Resolução do BC reduz liberação de crédito para produtores rurais

O Basa (Banco da Amazônia) investiu um montante de R$ 8 milhões no período de janeiro a julho deste ano em financiamentos destinados à área rural no Amazonas, valor que corresponde a apenas 25% do que foi investido nos doze meses do ano passado, quando foram aplicados R$ 31 milhões para financiamentos daquele setor.
De acordo com o superintendente da instituição financeira, Antônio Carlos Benetti, um dos grandes motivos que tiveram impacto negativo na baixo registro dessas operações de crédito foi a Resolução nº 3545/2008 do BC (Banco Central), através do CMN (Conselho Monetário Internacional), vigente desde o último 1º de julho e que exige documentação comprobatória de regularidade ambiental para concessão de crédito. “A resolução restringe a liberação de empréstimos para os alguns produtores rurais em funções das restrições impostas e relacionadas a questões ambientais e fundiárias”, relatou Benetti.
Com relação aos valores destinados a agricultura até fim do ano, o superintendente destacou que não há como fazer previsões, mas se mostrou bastante otimista e espera elevar os números de financiamentos e da carteira de clientes da instituição.
A instituição financia praticamente todas as atividades relacionadas à área rural, como a agricultura, pesca artesanal, piscicultura, avicultura e aquicultura.

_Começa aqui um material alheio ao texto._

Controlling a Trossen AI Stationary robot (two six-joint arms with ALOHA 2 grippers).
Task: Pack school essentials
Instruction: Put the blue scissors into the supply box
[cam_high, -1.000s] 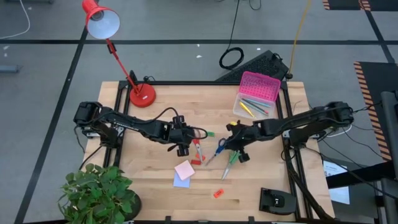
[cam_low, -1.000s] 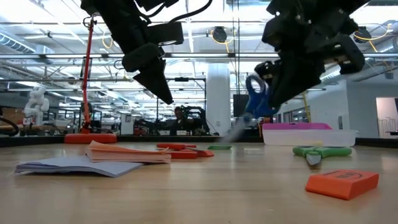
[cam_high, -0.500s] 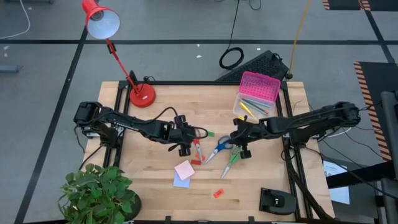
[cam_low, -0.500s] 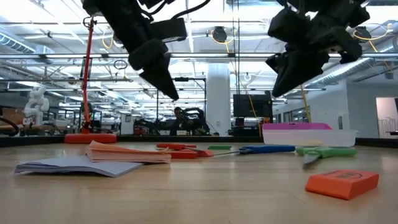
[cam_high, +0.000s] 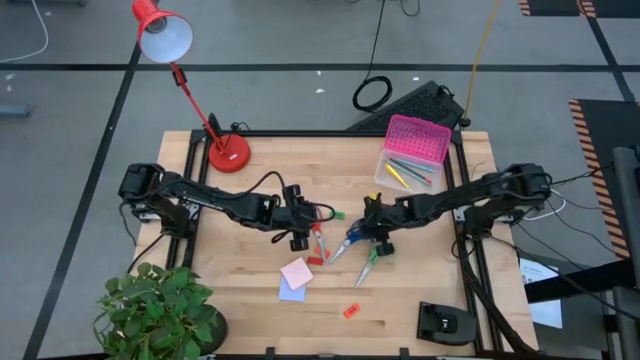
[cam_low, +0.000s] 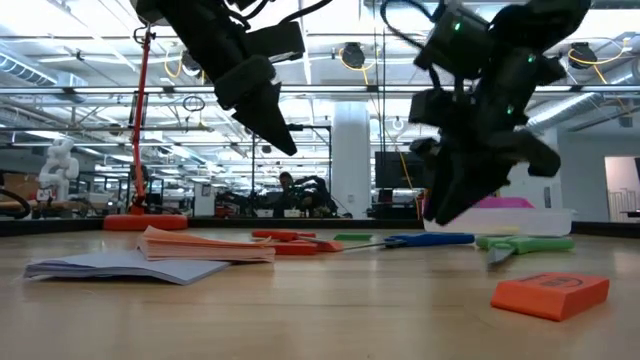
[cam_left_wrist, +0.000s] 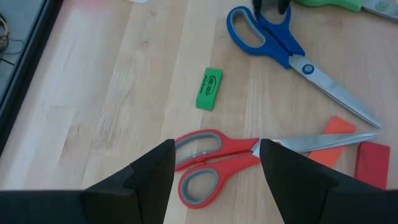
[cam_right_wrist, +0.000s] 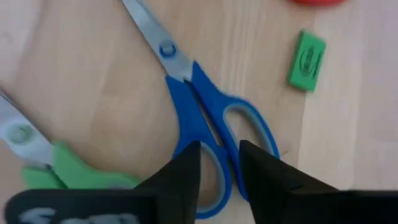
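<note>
Blue-handled scissors lie flat on the wooden table directly beneath the right gripper, whose fingers stand a little apart, straddling one handle loop without yet pinching it (in the low view the blades rest flat on the wood). Just beside that claw, on its outer side, lie the green scissors; a green eraser sits ahead of it, between the two claws. Opposite, the left gripper hovers with fingers spread over the red scissors, which lie partly across a red pad or eraser. To do this pick well, I judge the right claw should come straight down so that both fingertips bracket the loop's rim or the neck near the pivot, close firmly, then lift level so the blades do not swing into the green pair. Farther off, beyond the right claw toward the table's corner, waits the clear box with its pink lid, already holding pens. Pink sticky notes and an orange eraser lie well apart, nearer the table's front edge.
</note>
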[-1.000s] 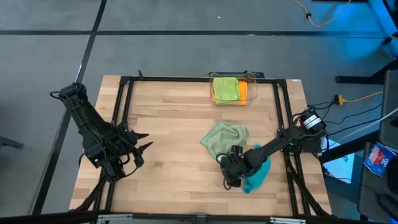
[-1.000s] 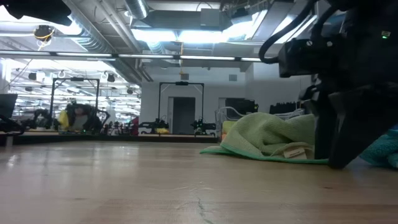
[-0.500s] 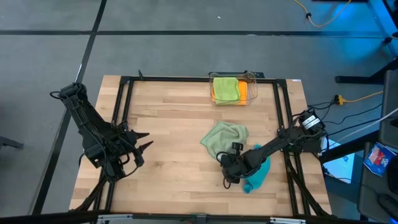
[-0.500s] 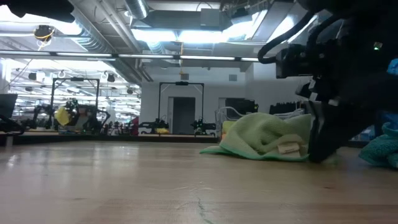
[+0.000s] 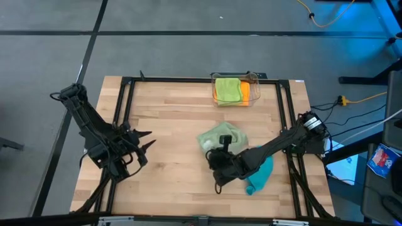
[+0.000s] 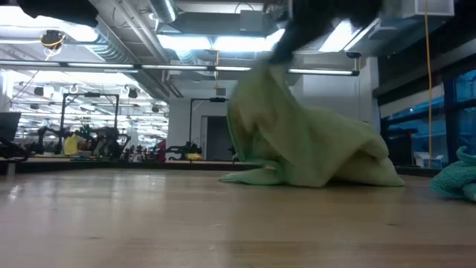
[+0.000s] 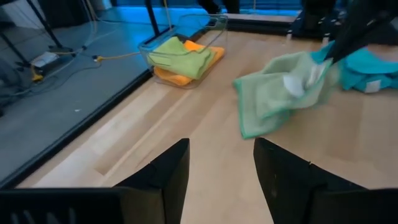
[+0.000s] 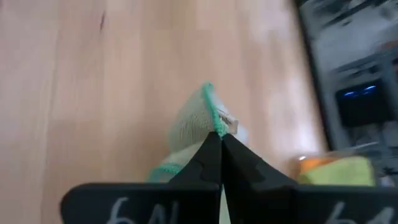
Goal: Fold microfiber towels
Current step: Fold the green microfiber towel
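Note:
My right gripper (image 5: pixel 220 150) is shut on the pale sage green towel (image 5: pixel 220 137), which stands up in a peak (image 6: pixel 260 78) with its lower folds on the wood (image 6: pixel 320 175). The teal towel (image 5: pixel 260 175) lies crumpled on the table just right of it. A lime green towel (image 5: pixel 227 88) rests folded on an orange one (image 5: pixel 245 93) inside the clear bin. My left gripper (image 5: pixel 142 143) waits open at the table's left, touching nothing. My right gripper pinches the sage towel's hemmed edge (image 8: pixel 211 118) between its two shut fingers (image 8: pixel 205 163), right beside the white tag (image 8: pixel 229 123). That edge is raised off the table. The rest of the cloth drapes down from it and lies on the wood.
The clear plastic bin (image 5: pixel 252 80) stands at the table's far edge. A black frame rail (image 5: pixel 188 80) runs around the tabletop. Bare wood (image 5: pixel 169 119) lies between my two arms.
My right gripper has shut on the sage towel's edge near the teal towel, then risen and gone toward the table's left, turning as it went. The towel's gripped edge has come up into a peak and the cloth has shifted left; its lower part stays on the table.

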Robot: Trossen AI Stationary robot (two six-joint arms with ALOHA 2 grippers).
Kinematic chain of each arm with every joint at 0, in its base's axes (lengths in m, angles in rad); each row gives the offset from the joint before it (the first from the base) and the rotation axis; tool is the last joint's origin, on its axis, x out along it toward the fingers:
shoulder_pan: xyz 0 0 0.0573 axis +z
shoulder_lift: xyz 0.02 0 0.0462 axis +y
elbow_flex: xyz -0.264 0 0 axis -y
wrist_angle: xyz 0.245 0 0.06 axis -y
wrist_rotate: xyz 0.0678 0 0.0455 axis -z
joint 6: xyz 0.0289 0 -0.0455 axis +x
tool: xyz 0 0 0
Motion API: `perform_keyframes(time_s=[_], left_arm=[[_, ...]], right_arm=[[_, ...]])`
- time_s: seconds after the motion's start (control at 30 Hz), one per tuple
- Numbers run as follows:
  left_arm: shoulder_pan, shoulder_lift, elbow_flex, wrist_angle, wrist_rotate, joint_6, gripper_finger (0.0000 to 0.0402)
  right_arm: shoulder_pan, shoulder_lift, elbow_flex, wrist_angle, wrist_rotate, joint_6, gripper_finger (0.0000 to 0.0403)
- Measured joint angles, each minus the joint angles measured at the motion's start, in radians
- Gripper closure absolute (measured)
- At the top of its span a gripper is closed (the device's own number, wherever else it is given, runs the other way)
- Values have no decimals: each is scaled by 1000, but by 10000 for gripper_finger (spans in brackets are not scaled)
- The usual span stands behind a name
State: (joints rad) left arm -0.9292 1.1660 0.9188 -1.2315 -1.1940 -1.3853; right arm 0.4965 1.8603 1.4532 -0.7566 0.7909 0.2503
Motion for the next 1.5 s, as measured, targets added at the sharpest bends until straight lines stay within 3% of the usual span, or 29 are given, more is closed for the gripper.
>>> perform_keyframes(time_s=[0.23,0.4,0.47,0.67,0.8,1.0,1.23,1.37,1.5], left_arm=[[98,0,0,56,54,140,230],[189,0,0,213,-54,321,230],[231,0,0,307,-46,426,230],[370,11,0,622,221,820,230],[425,32,0,725,341,998,230],[474,63,0,686,366,1025,230],[509,121,0,666,513,1016,230],[505,138,0,671,518,998,230],[489,120,5,666,455,1002,230]], right_arm=[[0,0,141,-6,135,-98,401],[-2,0,210,-2,172,-171,402],[-2,-1,230,2,180,-204,402],[-2,-2,316,4,203,-313,402],[-2,-2,376,4,203,-359,402],[3,-3,471,3,203,-437,403],[6,-3,592,4,203,-471,403],[6,-5,610,0,204,-471,403],[6,-5,601,-36,204,-447,403]])
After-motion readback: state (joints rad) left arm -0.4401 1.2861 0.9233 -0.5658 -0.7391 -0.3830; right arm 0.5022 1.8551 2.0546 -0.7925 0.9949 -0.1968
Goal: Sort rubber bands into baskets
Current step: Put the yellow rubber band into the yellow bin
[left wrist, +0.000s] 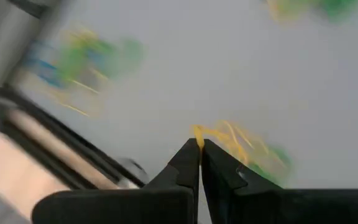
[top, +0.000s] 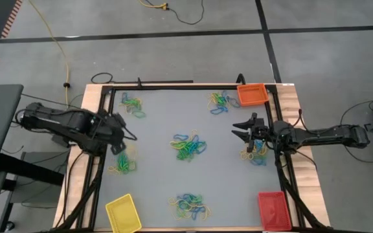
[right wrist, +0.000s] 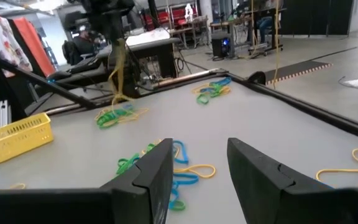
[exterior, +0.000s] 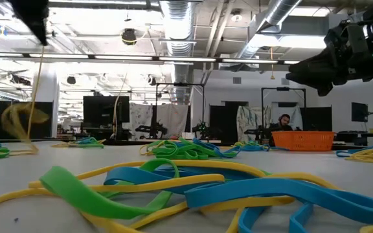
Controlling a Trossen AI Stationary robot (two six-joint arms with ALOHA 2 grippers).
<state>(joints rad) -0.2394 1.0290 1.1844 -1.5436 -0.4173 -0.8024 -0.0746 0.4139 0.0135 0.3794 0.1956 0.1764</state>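
Observation:
Rubber bands in yellow, green and blue lie in several piles on the grey table, among them a centre pile and a pile near the left edge. My left gripper is raised above that left pile and shut on a yellow rubber band. My right gripper is open and empty, raised near the table's right side beside another pile. The yellow basket stands at the near left, the orange basket at the far right and the red basket at the near right. My left gripper pinches the yellow rubber band's upper end between its two fingertips, coming from above and pointing down. The band hangs slack below the fingers, over the left pile. I cannot tell whether its lower end is clear of the pile.
More piles lie at the far left, far right and near middle. A black frame runs round the table's edge. A long yellow cable lies on the floor beyond the table.

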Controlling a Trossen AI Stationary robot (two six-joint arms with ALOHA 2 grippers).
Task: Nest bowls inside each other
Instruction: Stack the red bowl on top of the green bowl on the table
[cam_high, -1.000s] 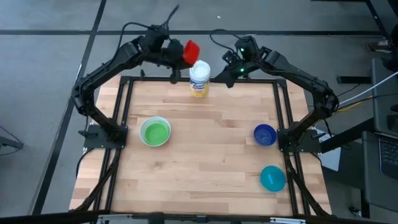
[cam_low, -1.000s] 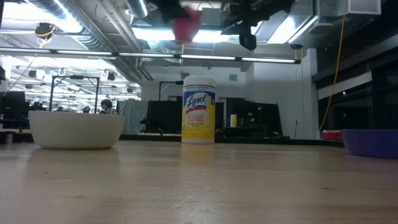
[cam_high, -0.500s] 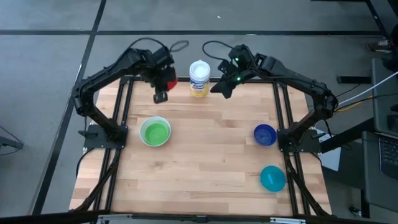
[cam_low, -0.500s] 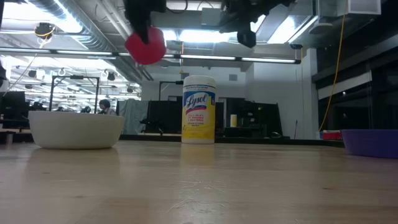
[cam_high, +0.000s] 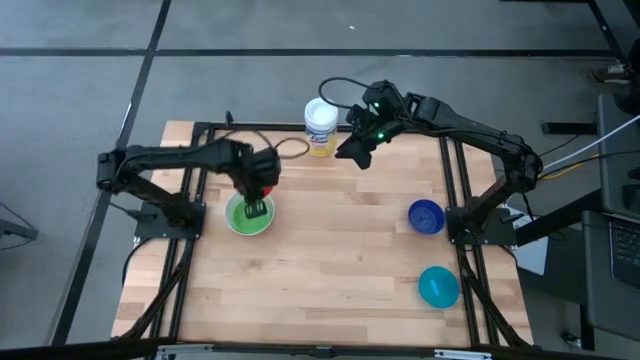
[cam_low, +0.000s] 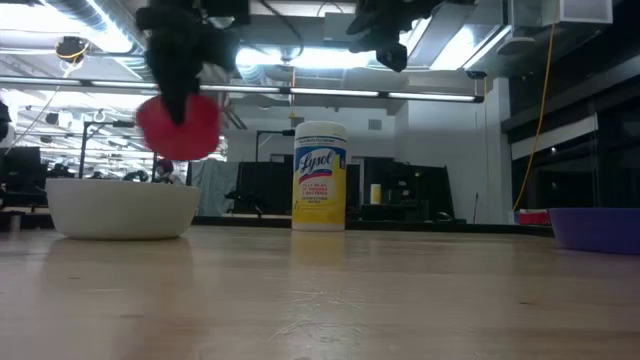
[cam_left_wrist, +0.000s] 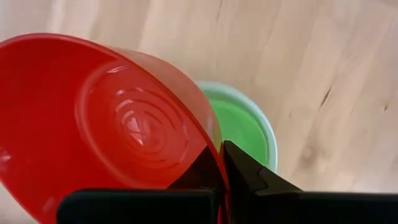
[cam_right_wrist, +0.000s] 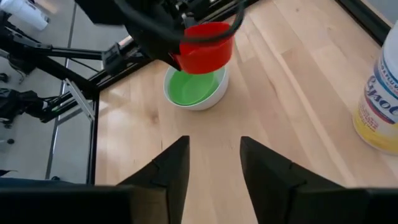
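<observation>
A green bowl (cam_high: 246, 217) sits nested in the white bowl (cam_low: 122, 208) at the table's left middle. Just above them hangs the red bowl (cam_right_wrist: 205, 46), with my left gripper (cam_high: 256, 207) shut on it and pointing down. The dark blue bowl (cam_high: 426, 216) and the teal bowl (cam_high: 438, 286) stand on their bases at the table's right. My right gripper (cam_right_wrist: 214, 163) hovers open near the far edge, beside the canister, with nothing between its fingers. My left gripper pinches the red bowl's rim (cam_left_wrist: 216, 163) between its two fingers, one finger inside the bowl and one outside. The fingers come from above, pointing down. The bowl hangs clear over the green bowl, below the fingers.
A white-lidded canister (cam_high: 320, 127) with a yellow label stands at the far middle, close to my right gripper. The dark arm frames run along the left and right edges. Bare wood lies across the middle and near side of the table (cam_high: 330, 270).
My left gripper has swung from beside the canister at the far edge toward the near left and down, tipping to point downward, carrying the red bowl to just above the green and white bowls. My right gripper has drifted slightly toward the table's left and near side.
</observation>
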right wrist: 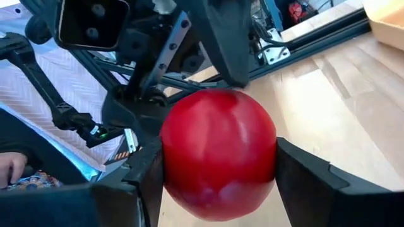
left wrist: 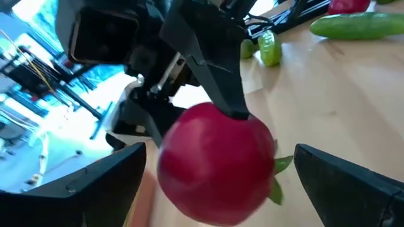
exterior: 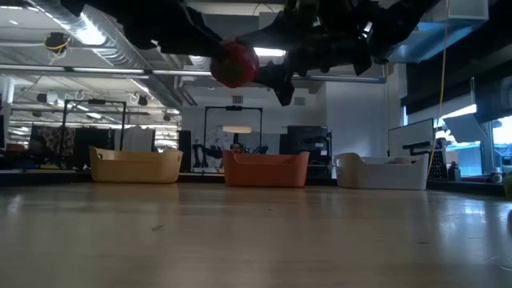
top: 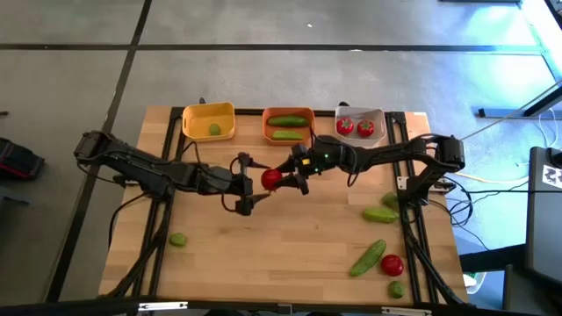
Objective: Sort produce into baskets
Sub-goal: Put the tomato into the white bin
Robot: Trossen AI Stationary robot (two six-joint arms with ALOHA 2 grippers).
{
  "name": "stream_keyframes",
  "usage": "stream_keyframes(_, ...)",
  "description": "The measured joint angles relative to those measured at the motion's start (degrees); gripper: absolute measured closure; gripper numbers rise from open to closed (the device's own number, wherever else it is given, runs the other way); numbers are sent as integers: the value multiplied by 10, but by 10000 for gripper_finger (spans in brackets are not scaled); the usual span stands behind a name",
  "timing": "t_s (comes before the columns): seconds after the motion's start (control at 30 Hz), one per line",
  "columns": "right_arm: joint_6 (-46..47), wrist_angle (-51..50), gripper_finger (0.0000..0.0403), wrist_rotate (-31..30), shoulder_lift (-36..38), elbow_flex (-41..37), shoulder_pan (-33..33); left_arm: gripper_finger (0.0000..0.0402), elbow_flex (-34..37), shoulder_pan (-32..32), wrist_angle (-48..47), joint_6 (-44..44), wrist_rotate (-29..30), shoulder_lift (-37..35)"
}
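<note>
Right here in the middle of the counter [top: 290,237], I've got both hands meeting up in the air over the wood. My right hand [top: 285,178] is clamped on a red tomato [top: 271,179], a finger pressed against each side of it, and the low view shows it lifted well clear of the counter. My left hand [top: 247,184] is right up against it from the other side, fingers spread as wide as they go, the tomato sitting between them with a gap on each side, so that hand has hold of nothing. Along the far edge the three baskets stand in a row: the yellow basket [top: 195,115] with one lime [top: 214,130] in it, the orange basket [top: 266,125] with two cucumbers [top: 286,120] lying side by side, and the white basket [top: 380,117] with two tomatoes [top: 345,126] inside. Loose produce is there on the counter too: a lime [top: 178,239] on my left side near the front, and over on my right a cucumber [top: 380,213] near the edge with a small green piece just beyond it, another cucumber [top: 368,257] lying at a slant nearer the front, a tomato [top: 392,264] touching its end, and one more lime [top: 397,288] near the front right corner.
</note>
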State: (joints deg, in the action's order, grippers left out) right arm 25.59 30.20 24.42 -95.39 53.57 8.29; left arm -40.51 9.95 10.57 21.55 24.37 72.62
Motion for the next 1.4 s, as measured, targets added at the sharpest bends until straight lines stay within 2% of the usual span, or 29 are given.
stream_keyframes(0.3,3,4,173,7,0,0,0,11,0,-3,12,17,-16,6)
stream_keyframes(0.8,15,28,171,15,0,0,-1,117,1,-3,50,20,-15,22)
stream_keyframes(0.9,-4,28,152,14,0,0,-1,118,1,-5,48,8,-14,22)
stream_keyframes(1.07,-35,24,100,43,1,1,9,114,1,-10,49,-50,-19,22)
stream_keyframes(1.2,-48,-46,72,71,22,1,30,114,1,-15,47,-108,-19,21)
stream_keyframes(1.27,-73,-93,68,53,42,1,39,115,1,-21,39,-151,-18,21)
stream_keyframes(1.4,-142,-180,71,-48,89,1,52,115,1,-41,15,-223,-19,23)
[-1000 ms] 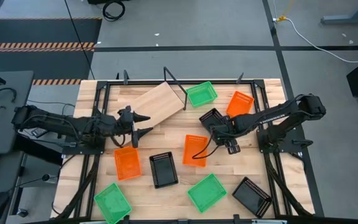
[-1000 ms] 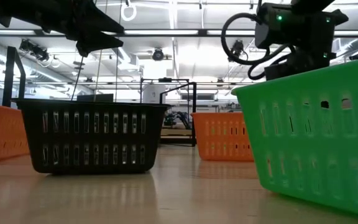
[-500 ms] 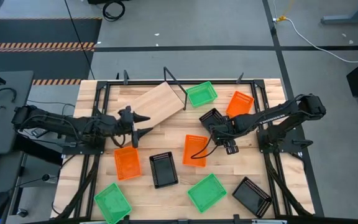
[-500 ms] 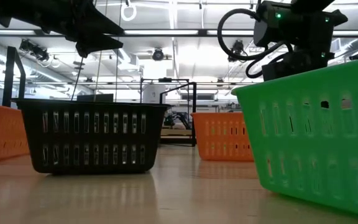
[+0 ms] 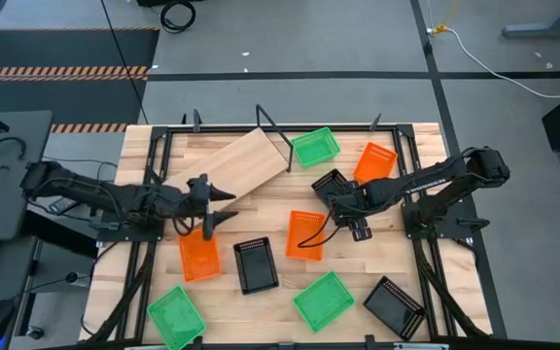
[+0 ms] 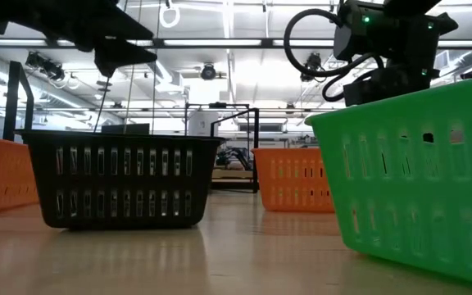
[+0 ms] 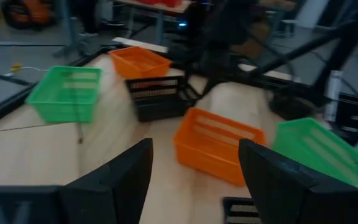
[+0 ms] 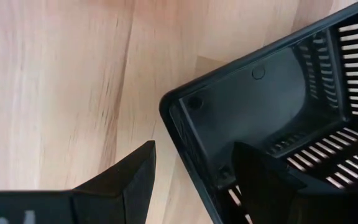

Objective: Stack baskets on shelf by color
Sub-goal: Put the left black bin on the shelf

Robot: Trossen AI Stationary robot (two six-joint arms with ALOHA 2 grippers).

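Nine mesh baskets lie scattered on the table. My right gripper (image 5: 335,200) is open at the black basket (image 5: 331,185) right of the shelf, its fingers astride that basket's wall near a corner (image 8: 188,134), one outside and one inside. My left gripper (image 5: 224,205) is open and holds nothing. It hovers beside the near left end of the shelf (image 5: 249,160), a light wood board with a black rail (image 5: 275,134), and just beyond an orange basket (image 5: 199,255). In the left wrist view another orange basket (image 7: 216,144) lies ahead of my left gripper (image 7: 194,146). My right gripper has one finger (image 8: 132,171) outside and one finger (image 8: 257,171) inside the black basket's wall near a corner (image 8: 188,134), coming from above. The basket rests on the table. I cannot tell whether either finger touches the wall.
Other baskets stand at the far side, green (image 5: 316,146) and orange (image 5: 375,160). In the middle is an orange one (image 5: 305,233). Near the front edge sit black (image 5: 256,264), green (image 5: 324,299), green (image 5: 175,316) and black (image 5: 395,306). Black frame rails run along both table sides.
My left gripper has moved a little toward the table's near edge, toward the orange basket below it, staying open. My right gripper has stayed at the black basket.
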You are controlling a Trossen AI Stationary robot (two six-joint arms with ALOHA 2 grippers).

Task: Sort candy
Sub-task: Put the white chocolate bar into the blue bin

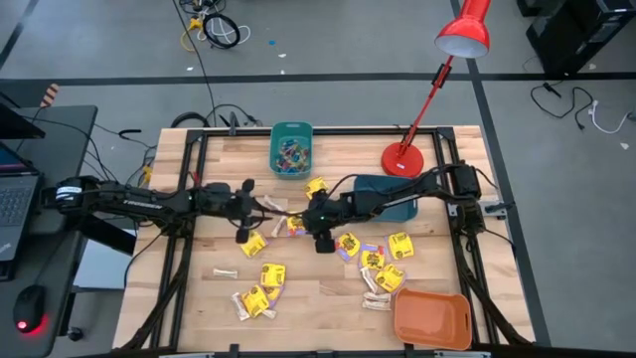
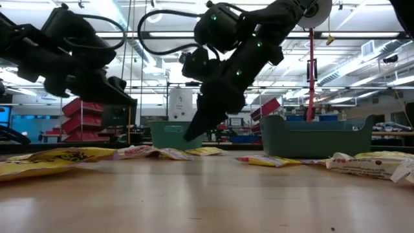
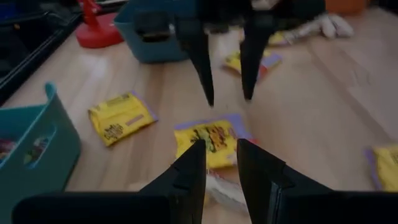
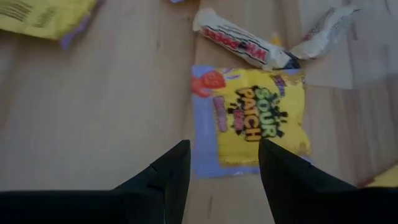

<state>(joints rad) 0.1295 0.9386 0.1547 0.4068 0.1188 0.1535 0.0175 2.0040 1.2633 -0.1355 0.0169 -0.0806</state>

De acordo com o superintendente, na área rural, as aplicações estão muito centradas nas operações do Pronaf B (Programa Nacional da Agricultura Familiar), pois não estão sujeitas as exigências impostas por essa nova resolução. “Dentro da média anual, atendemos no Amazonas cerca de 8 mil produtores rurais, através do Pronaf B, que atende grande número de produtores familiares, por oferecer financiamentos pequenos, de até R$ 1.500”, destacou Benetti.

Medida é importante para área fundiária

Benetti destacou ainda que, mesmo com os impedimentos, a Resolução editada pelo BC é muito importante principalmente para a Amazônia. “A resolução veio para forçar que a questão fundiária tenha um tratamento especializado, principalmente em relação à questão ambiental”, frisou o dirigente.
A solução para diminuir os danos causados aos produtores seria um prazo maior de transição para que os produtores rurais se adequem às exigências determinadas pela resolução.
Para ser um beneficiário do Basa, o produtor deve se cadastrar apresentando suas documentações pes­soais e do imóvel.
O cadastro do banco habilita o produtor a apresentar seus projetos, que geralmente são elaborados pelo Idam (Instituto de Desenvolvimento Agropecuário do Estado do Amazonas), ou por algum engenheiro agrônomo credenciado junto ao banco.
Os produtores rurais em débito com o Basa terão até o dia 30 de setembro para aderirem ao processo de renegociação da dívida, sejam da agricultura familiar ou agricultores de médio e grande porte.
Dependendo do valor, o produtor poderá obter desconto, caso opte por liquidá-la em pagamento único. Mas se optar pelo parcelamento, será realizado um novo cálculo saldo devedor. “Existem débitos que podem ser reduzidos em até 30%”, frisou Benetti.
No próximo dia 17, o presidente do Basa, Abidias José de Souza Júnior, estará em Manaus para uma reunião com as autoridades de governo e empresários para discutirem planos de aplicações de recursos para 2009 e o processo de reestruturação da instituição. Durante o encontro, as entidades governamentais deverão apresentar seus planos integrados a políticas de crédito, aplicação de recursos, além de ouvir os anseios da classe empresarial.

Restruturação e modernização

Benetti também informou que o banco iniciou um processo de reestruturação, que vai abranger todos os segmentos da instituição, envolvendo modernização e tecnologia e alteração operacional. “O banco também contará com a atuação de gerentes de relacionamento, que vão em busca de novos negócios e atenderão às necessidades de todos os clientes”, disse.
Ampliar a base de clientes para possíveis negócios também está nos planos do Banco. O Basa possui aproximadamente 350 mil clientes no Amazonas, sendo que cerca de 40% deste total estão inativos, e os investimentos que estão sendo realizados servirão como atrativos para o aumento da procura dos serviços oferecidos pelo banco.
O Basa também estará presente na Fiam (Feira Internacional da Amazônia), participando como agente financeiro da rodada de negócios promovida pelo Sebrae-Amazonas.